* TASK DESCRIPTION: As the answer, give a copy of each line below that includes the word "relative".

* Extracted data entries:
§
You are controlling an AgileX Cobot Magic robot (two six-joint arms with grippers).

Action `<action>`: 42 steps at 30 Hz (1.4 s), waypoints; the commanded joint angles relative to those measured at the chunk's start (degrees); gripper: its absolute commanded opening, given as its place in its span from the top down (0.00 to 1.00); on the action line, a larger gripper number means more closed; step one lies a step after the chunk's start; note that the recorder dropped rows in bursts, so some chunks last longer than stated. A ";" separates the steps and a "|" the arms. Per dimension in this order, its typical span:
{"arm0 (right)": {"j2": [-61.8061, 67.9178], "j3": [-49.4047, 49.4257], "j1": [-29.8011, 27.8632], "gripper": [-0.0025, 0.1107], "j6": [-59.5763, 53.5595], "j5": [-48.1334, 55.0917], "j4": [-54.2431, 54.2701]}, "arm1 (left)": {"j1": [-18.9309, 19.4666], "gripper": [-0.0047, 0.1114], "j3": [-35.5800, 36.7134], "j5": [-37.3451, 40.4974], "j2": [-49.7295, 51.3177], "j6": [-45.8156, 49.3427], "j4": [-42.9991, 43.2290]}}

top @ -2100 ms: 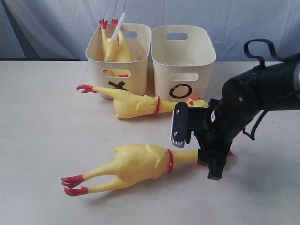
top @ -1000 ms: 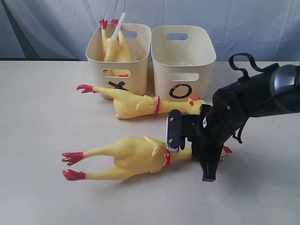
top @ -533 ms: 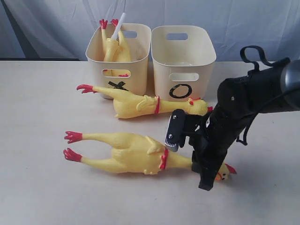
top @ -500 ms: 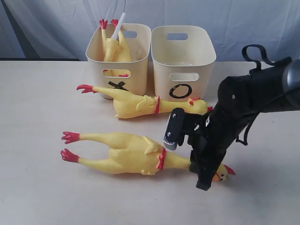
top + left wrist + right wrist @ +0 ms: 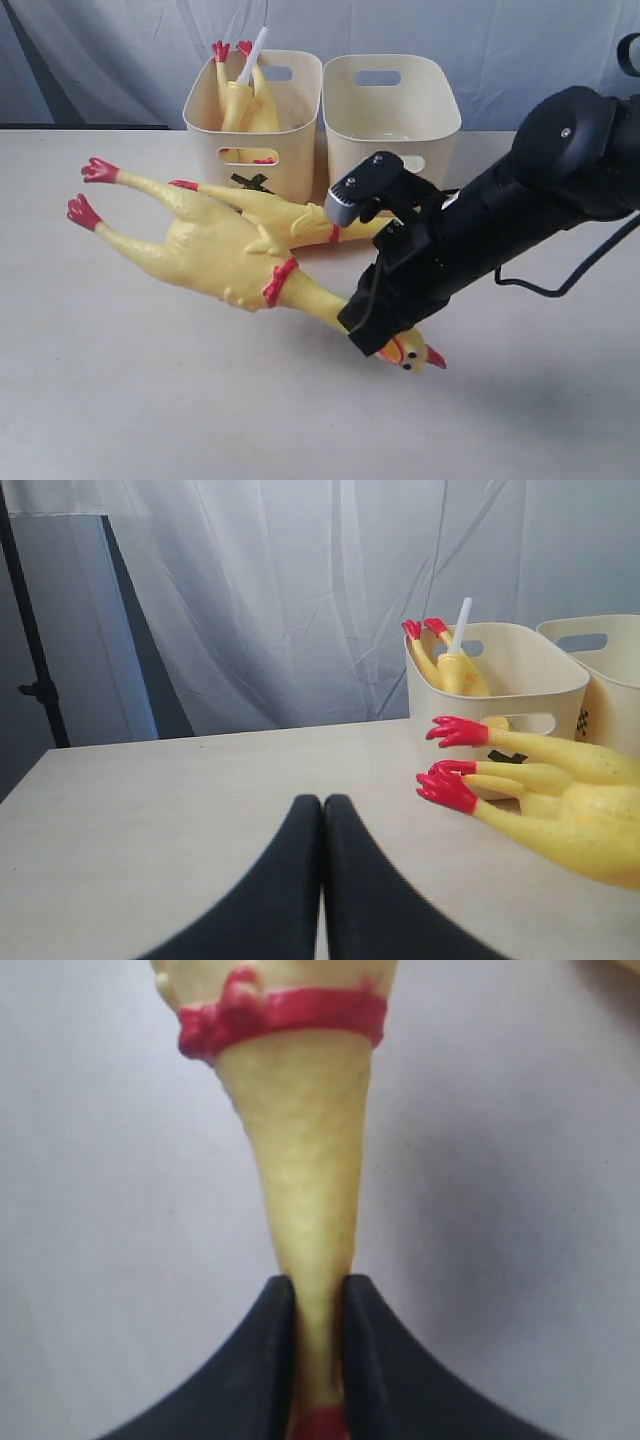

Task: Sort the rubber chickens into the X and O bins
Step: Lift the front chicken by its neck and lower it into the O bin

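My right gripper is shut on the neck of a large rubber chicken, just below its red neck band. This chicken hangs off the table, red feet high at the left and head low beside the gripper. A second large chicken lies on the table behind it, partly hidden. The X bin holds smaller chicken pieces. The O bin stands to its right, its mark hidden by my arm. My left gripper is shut and holds nothing.
The pale table carries both bins at the back, in front of a white curtain. A white stick pokes out of the X bin. In the left wrist view, red chicken feet lie close to the gripper's side.
My right arm has lifted the near chicken by its neck off the table. Its body and feet have swung up and to the left, and the arm now lies lower and flatter.
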 commanded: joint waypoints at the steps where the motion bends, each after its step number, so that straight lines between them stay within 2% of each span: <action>1: -3.90 -0.20 -0.12 0.99 1.88 -6.04 4.45 | -0.03 0.96 0.32 -0.07 -0.23 -0.39 -0.24; 11: -8.20 -0.20 -0.23 0.99 8.58 -27.96 4.21 | -0.03 0.96 0.32 0.04 -0.23 -0.39 -0.24; 23: -8.44 -0.20 -0.23 0.99 8.58 -49.16 7.74 | -0.03 0.96 0.32 0.15 -0.23 -0.39 -0.24; 34: -8.44 -0.20 -0.23 0.99 8.21 -55.54 10.72 | -0.03 0.96 0.32 0.15 -0.23 -0.39 -0.24; 42: -7.16 -0.20 -0.23 0.99 -5.41 -59.58 22.02 | -0.03 0.96 0.32 0.15 -0.23 -0.39 -0.24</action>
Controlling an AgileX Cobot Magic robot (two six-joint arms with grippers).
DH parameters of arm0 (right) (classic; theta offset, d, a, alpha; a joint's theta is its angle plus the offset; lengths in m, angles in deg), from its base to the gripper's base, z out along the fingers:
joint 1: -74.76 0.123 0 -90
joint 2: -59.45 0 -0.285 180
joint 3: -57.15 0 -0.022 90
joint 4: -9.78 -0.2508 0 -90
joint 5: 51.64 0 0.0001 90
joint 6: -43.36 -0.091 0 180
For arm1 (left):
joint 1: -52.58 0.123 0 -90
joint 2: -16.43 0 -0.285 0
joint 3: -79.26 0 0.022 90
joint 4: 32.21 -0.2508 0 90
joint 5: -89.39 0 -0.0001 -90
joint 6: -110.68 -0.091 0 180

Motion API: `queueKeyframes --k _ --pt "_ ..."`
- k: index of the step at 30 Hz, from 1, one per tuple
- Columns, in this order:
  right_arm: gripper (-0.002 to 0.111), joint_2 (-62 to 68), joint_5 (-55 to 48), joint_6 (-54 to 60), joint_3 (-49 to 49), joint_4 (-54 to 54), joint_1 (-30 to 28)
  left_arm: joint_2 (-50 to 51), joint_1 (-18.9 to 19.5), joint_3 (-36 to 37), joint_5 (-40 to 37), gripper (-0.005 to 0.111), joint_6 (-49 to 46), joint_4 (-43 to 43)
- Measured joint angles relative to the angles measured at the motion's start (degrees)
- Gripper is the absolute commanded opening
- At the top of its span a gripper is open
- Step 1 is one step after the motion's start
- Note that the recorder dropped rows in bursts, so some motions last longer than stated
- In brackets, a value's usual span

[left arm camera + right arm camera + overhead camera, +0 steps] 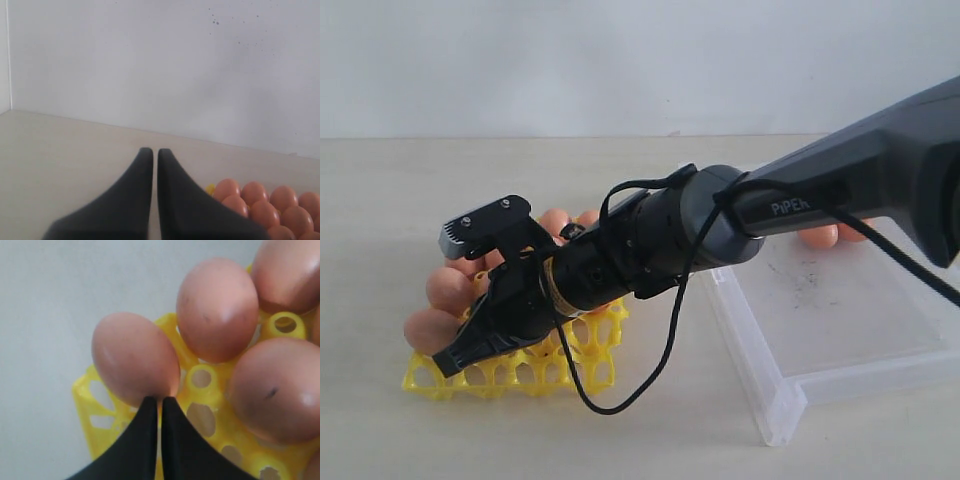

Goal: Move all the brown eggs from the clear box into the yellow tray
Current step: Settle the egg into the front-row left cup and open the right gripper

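The yellow tray (535,375) lies at the left of the table with several brown eggs (450,288) seated in its far cups. My right gripper (448,365) reaches across to the tray's front left corner. In the right wrist view its fingers (161,399) are shut with nothing between them, and their tips rest right against the corner egg (132,355) over the tray lattice (87,395). The clear box (770,390) sits at the right, with two eggs (817,237) showing at its far side behind the arm. My left gripper (155,150) is shut and empty above bare table, beside the eggs (255,200).
The right arm (800,205) and its looping black cable (665,350) hang over the box's near left corner and the tray's right side. A pale wall (620,60) stands behind the table. Several front tray cups (570,370) hold nothing.
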Motion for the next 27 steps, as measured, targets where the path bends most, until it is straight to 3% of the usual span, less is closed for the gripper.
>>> queueKeyframes --k 27 --pt "0.000 0.00 -0.53 1.07 0.00 -1.26 0.00 0.00 0.00 0.00 0.00 0.004 0.00 0.00"
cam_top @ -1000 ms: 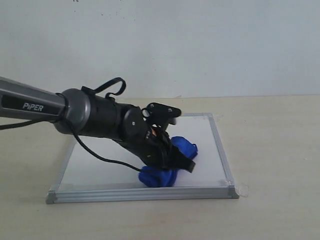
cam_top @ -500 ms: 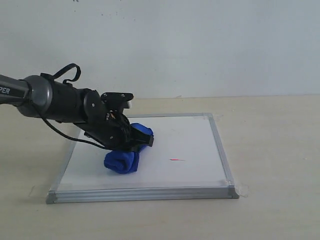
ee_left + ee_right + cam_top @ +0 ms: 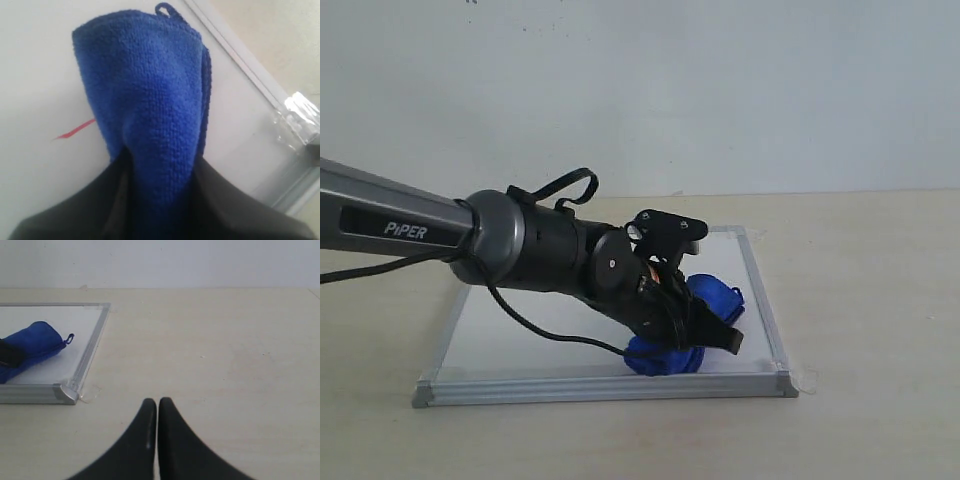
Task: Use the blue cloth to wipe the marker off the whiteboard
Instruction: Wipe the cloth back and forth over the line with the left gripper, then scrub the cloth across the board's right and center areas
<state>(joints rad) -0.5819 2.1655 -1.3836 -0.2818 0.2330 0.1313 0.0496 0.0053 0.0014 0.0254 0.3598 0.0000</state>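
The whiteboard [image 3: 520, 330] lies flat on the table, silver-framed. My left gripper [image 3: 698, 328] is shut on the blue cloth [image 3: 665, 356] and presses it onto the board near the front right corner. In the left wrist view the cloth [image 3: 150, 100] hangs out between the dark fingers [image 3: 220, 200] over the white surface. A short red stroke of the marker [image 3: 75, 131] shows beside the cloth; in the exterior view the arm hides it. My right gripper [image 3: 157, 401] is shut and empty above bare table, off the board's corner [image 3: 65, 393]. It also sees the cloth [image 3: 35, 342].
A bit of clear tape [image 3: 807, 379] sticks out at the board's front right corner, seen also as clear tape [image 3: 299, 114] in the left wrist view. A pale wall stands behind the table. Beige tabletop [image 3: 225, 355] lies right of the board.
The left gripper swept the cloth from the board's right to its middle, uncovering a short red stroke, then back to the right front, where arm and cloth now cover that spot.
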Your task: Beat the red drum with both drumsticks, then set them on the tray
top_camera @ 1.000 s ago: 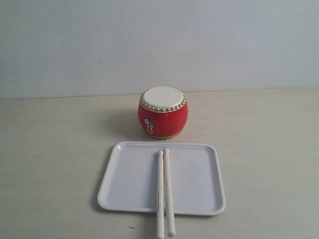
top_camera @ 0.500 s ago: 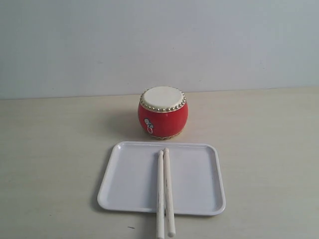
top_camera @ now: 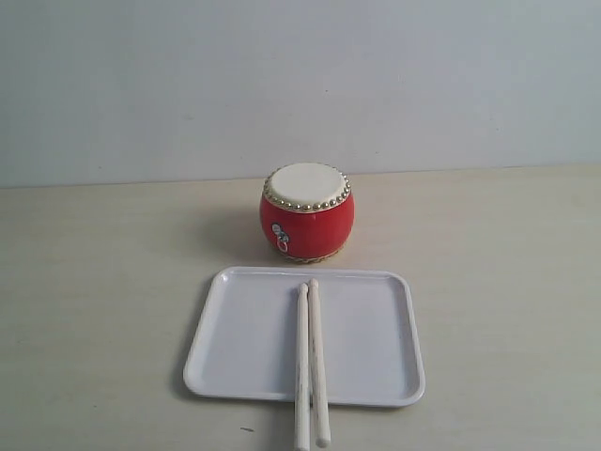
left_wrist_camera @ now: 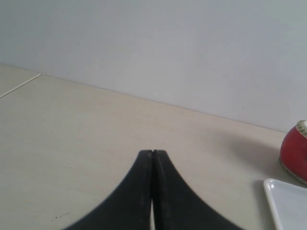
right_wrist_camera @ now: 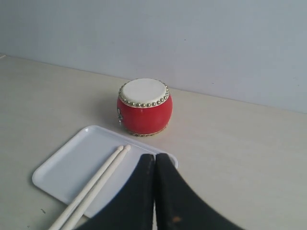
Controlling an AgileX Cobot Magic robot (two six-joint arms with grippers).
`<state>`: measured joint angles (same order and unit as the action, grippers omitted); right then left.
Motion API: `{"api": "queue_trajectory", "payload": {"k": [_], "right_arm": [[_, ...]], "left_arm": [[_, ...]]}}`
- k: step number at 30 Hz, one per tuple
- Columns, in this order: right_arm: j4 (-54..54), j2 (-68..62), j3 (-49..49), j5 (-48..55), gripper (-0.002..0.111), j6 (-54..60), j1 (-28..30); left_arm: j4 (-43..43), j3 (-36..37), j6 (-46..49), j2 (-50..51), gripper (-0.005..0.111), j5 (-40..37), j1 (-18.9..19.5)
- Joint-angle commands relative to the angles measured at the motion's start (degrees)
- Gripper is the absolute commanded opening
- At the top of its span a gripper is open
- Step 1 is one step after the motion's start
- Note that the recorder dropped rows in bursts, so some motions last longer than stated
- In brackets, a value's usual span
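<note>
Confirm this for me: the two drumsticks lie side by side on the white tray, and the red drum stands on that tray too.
Wrong on the drum. The two drumsticks lie side by side on the white tray, but the red drum stands on the table behind the tray, not on it. The exterior view shows this.

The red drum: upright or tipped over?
Upright: the red drum stands on its base, cream skin facing up.

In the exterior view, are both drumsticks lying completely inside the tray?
No, the drumsticks lie side by side on the tray, but their near ends stick out past its near rim.
</note>
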<state>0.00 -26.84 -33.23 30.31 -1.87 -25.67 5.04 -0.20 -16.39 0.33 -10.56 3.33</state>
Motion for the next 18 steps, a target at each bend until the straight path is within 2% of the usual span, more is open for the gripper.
{"api": "queue_trajectory", "payload": {"k": [1, 18], "right_arm": [[0.00, 0.24, 0.29, -0.27, 0.000, 0.23, 0.10], [0.00, 0.24, 0.29, -1.61, 0.000, 0.23, 0.10]], "left_arm": [[0.13, 0.20, -0.45, -0.33, 0.000, -0.01, 0.01], [0.13, 0.20, -0.34, -0.33, 0.000, -0.01, 0.01]]}}
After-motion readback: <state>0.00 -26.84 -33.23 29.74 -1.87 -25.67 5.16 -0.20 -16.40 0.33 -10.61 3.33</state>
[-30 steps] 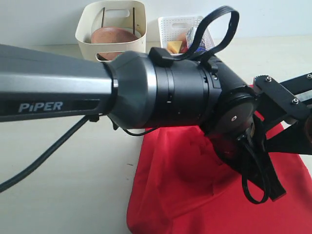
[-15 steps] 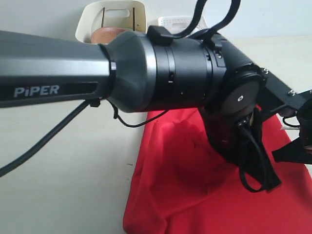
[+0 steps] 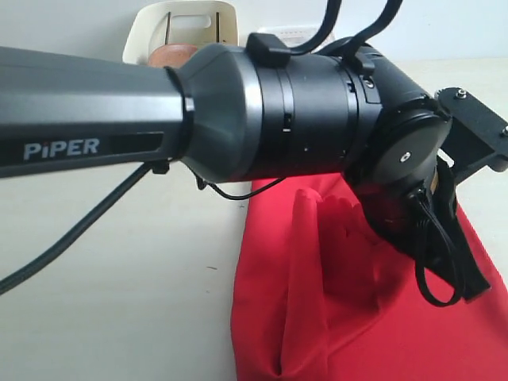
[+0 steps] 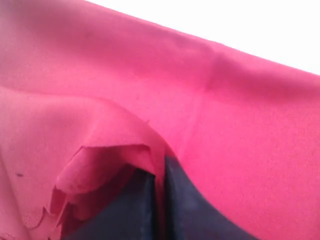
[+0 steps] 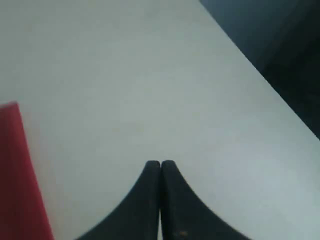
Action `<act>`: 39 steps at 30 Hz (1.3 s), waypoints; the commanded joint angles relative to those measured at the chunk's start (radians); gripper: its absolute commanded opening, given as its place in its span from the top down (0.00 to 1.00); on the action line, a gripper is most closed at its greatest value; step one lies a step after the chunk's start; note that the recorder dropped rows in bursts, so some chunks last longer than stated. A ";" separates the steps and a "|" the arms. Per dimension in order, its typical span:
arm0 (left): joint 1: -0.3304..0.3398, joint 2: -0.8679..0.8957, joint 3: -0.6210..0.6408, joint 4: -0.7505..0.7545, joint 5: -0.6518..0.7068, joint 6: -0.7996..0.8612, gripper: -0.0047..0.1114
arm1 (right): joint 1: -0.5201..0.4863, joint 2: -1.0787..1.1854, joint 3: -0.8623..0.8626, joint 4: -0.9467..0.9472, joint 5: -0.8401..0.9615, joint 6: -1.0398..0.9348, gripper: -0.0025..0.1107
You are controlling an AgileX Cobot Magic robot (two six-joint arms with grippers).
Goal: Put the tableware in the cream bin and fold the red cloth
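- One red cloth (image 3: 317,302), at five o'clock.
- One cream bin (image 3: 140,38), at eleven o'clock.
- One brown plate (image 3: 169,54) in it.
- Two dark chopsticks (image 3: 168,28) standing in it.
- Two robot arms (image 3: 95,111).

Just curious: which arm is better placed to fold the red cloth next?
Probably the left: the left gripper pinches an edge of the red cloth and could carry it over. The right gripper is shut, empty, above bare table.

I seem to work in a robot lab staged as a dining spot: a bare pale surface (image 3: 111,302), a blank white wall (image 3: 71,24), my cabled arm (image 3: 95,111) marked PIPER, and a cream bin (image 3: 141,40) at eleven o'clock.
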 commanded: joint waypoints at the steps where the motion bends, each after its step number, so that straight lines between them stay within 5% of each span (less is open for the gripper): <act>1: -0.008 0.000 -0.003 0.003 -0.068 0.003 0.96 | -0.004 -0.211 0.000 -0.004 -0.043 0.066 0.98; 8: -0.008 0.012 -0.053 -0.007 -0.122 0.003 0.96 | -0.004 -0.426 0.000 -0.017 -0.227 0.088 0.98; 17: -0.057 0.168 -0.212 0.041 -0.183 0.004 0.91 | -0.004 -0.551 0.000 -0.026 -0.221 0.111 0.98; 20: -0.057 0.200 -0.243 0.043 -0.183 -0.003 0.66 | -0.004 -0.552 0.000 -0.024 -0.221 0.109 0.98; 23: -0.057 0.214 -0.259 0.045 -0.190 0.010 0.30 | -0.004 -0.552 0.000 -0.012 -0.221 0.102 0.98; 24: -0.057 0.219 -0.263 0.048 -0.192 0.033 0.06 | -0.004 -0.552 0.000 -0.010 -0.221 0.102 0.98; 28: -0.055 0.199 -0.263 0.092 -0.113 0.034 0.06 | -0.004 -0.552 0.000 -0.010 -0.228 0.102 0.98; 33: 0.022 0.066 -0.237 0.156 0.169 0.025 0.10 | -0.004 -0.552 0.000 -0.010 -0.251 0.085 0.98; 35: 0.033 -0.008 -0.155 0.158 0.152 0.025 0.24 | -0.004 -0.552 0.000 -0.010 -0.259 0.085 0.98; 39: 0.038 -0.153 0.125 0.156 -0.022 0.020 0.84 | -0.004 -0.551 0.000 -0.006 -0.301 0.069 0.98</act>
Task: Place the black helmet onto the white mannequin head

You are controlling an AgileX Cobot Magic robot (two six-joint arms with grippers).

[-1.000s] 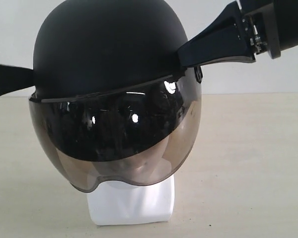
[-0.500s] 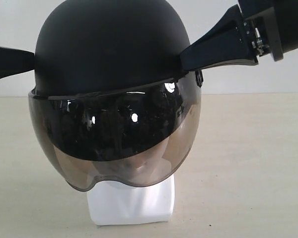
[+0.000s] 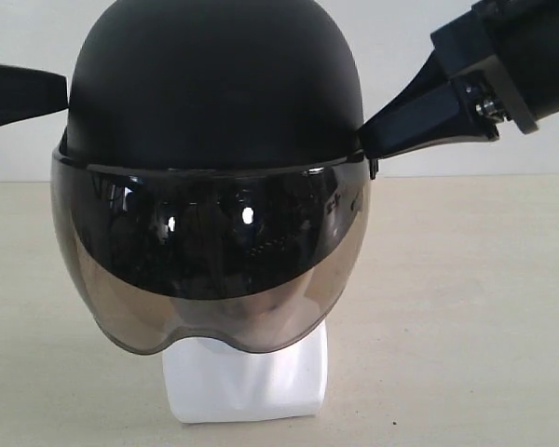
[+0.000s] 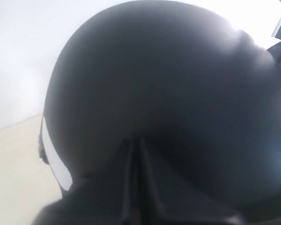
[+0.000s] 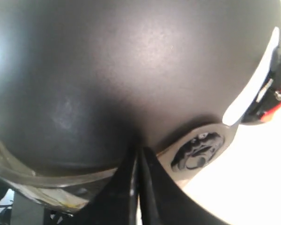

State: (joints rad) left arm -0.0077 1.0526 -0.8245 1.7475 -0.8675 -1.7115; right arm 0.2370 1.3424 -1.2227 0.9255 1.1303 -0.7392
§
* RESPONSE:
Action `<action>`: 42 steps at 30 Hz (1.4 s), waypoints; the commanded joint angles relative to those measured at the chunk's start (degrees); gripper: its absolute commanded opening, given as its place in its span from the top down (0.00 to 1.00); on the action line, a larger gripper number means more closed; step one lies a step after the chunk's start; note that the recorder dropped rows in bursts, so some chunks last longer than stated. A ";" separates the steps and a "|" the arms. Per dimension in this order, its typical span:
- Measured joint angles relative to the angles measured at the motion's start (degrees)
- Joint-angle commands relative to the angles measured at the motion's start (degrees)
Action `<act>`: 39 steps at 30 Hz (1.3 s), waypoints; the commanded joint angles relative to those measured at the chunk's start (radians); gripper: its absolute commanded opening, given as its place in its span from the top down (0.00 to 1.00); on the action line, a gripper is most closed at its greatest value; step one lies a step after the chunk's start; note that the recorder dropped rows in bursts, so some chunks last longer than stated. A ";" separates the steps and a "|" the arms. Per dimension in order, its typical span:

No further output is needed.